**Instructions for the task**
Please find all lines in the data that hold the string "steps" and copy them.

**The data**
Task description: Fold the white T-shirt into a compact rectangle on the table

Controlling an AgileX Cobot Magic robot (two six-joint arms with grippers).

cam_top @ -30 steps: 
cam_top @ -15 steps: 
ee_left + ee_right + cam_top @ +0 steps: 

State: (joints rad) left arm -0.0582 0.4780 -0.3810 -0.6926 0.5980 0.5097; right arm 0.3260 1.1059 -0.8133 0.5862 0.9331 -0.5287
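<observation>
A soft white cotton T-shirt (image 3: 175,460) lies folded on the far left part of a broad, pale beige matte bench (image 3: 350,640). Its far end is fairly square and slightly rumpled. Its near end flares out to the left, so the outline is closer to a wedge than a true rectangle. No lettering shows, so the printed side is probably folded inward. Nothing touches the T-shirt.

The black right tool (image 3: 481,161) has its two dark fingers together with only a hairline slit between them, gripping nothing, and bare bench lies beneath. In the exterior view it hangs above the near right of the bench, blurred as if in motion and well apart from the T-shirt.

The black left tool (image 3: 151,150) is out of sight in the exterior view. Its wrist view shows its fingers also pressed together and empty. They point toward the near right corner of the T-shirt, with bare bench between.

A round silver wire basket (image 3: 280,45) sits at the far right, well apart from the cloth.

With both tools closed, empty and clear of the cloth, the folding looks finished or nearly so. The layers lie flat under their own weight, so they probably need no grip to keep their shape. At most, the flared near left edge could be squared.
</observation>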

**Answer to this task**
cam_top @ -30 steps: 
cam_top @ -15 steps: 
ee_left + ee_right + cam_top @ +0 steps: 

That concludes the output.